4/10
An unknown germ is blown around the world, it's highly contagious, and it's reached plague proportions
19 April 2020
I suppose even the great ones can fail to deliver sometimes. Vincent Price is quite miscast as Robert Neville in this lame attempt at bringing Richard Matheson's novel to the big screen. There's clearly no budget for the scope of this story and the director simply doesn't have the vision. The production values just are not there.

With a global pandemic (!) resulting in dull-witted vampires spreading across every continent, the only uninfected human is Vincent Price who spends the days burning the dead and the nights brooding in his gloomy house while former colleagues thump on the walls and windows. There's really not much more to it than that and it feels very overwrought even at 86 minutes. Though I can see the same plot points developing in the same order as they did in The Omega Man seven years later in 1971 and I Am Legend thirty-six years after that in 2007. I wasn't too keen on Charton Heston's version but at least it had better world-building and felt more expansive.
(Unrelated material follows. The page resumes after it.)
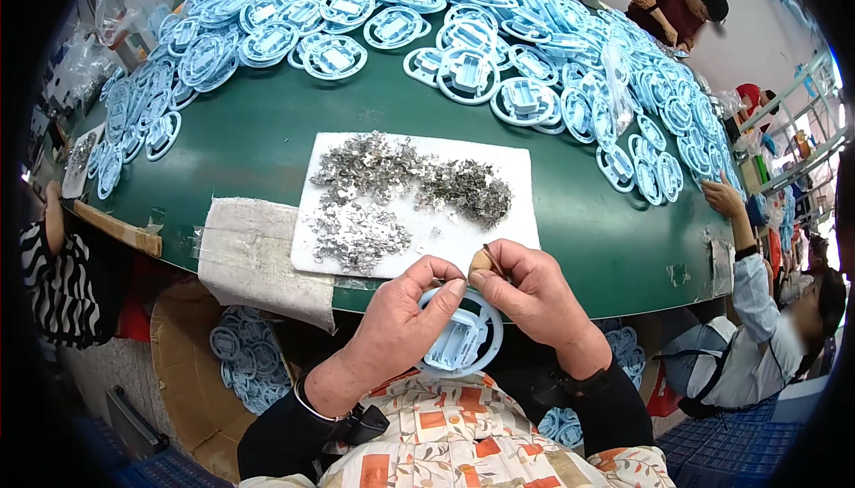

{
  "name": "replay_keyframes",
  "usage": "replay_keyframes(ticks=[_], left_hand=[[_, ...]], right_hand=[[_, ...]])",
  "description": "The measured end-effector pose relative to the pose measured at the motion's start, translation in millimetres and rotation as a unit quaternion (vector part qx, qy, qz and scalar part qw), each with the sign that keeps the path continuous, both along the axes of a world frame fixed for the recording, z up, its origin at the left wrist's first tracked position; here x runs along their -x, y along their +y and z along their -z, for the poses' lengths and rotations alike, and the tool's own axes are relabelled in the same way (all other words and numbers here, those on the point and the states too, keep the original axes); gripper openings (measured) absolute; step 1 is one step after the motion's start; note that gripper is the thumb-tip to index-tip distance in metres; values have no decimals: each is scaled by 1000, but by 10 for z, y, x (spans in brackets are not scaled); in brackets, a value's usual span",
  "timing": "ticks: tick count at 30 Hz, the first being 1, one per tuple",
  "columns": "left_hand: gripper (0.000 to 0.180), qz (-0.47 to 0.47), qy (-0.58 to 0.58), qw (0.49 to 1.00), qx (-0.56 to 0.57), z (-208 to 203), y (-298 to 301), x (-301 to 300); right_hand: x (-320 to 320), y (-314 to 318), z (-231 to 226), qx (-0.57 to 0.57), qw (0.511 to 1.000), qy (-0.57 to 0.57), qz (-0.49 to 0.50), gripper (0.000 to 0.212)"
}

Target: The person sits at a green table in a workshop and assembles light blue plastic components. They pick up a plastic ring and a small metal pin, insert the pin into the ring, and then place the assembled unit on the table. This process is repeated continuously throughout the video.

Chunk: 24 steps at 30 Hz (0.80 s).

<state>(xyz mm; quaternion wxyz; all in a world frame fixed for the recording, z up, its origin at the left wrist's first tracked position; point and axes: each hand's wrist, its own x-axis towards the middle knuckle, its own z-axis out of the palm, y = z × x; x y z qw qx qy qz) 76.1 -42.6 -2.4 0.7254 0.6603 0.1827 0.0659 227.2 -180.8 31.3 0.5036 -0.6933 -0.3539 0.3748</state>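
Note:
My left hand point(392, 323) pinches the upper left rim of a light blue plastic toy steering wheel point(459, 345), held over my lap at the table's near edge. The wheel's boxy, hollow middle faces up. Beside it, my right hand point(539, 296) is closed at the wheel's top right, its thumb and fingers close to the left fingertips. A thin brown strip point(493, 260) shows at the right fingertips; what else they grip is hidden. Just beyond lie small silvery metal pieces point(361, 234) in several heaps on a white foam board point(508, 163).
Many more blue wheels point(334, 58) are piled along the far side of the green table point(267, 127). A pale cloth point(258, 252) hangs over the near edge. Below left, a cardboard box point(183, 363) holds wheels. A co-worker point(757, 345) sits at right; other people are around the table.

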Motion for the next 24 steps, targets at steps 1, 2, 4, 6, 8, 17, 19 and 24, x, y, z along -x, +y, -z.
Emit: replay_keyframes(ticks=[1, 2, 4, 6, 8, 17, 19, 24], left_hand=[[17, -7, 0, 1000, 8, 8, 4, -7], [19, -14, 0, 1000, 16, 15, 13, -11], [25, -15, 30, 999, 0, 4, 38, -18], [27, -29, 23, 999, -34, 10, 39, -36], [29, -28, 33, 998, -50, -7, 32, -53], [30, -18, 65, 996, -62, 28, 47, -111], [30, -14, 60, 995, -73, 49, 45, -133], [28, -23, 78, 994, -77, 80, 49, -122]], right_hand=[[1, 1, -1, -7, 1000, 7, 16, 12], [-2, -4, -4, -14, 999, 13, 32, 12], [16, -62, -20, -8, 999, -37, 36, 11], [58, -133, -25, -3, 995, -87, 40, 10], [109, -163, 2, -15, 984, -177, 19, 9], [162, -118, 125, -64, 949, -308, -17, 14], [163, -101, 139, -57, 943, -327, -33, 15], [220, -49, 191, -51, 912, -406, -26, 17]])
This movie is set in the US but clearly shot in Italy (I recognise locations from Hudson Hawk) and Price is the only actor speaking English while the rest are speaking Italian with English very obviously dubbed on. I have no doubt that this movie could have been pulled off in 1964 but it needed a better director and a more fitting leading man. It's shot in black-and-white on 35mm in an obscure anamorphic format called "Totalscope" but there's not much in the way of dynamic framing or atmosphere. Colorized prints appear to be in a cropped 1.78:1 aspect ratio.

The Will Smith version is the best incarnation of this story, but they even managed to mess that up with the original theatrical cut being rather tepid.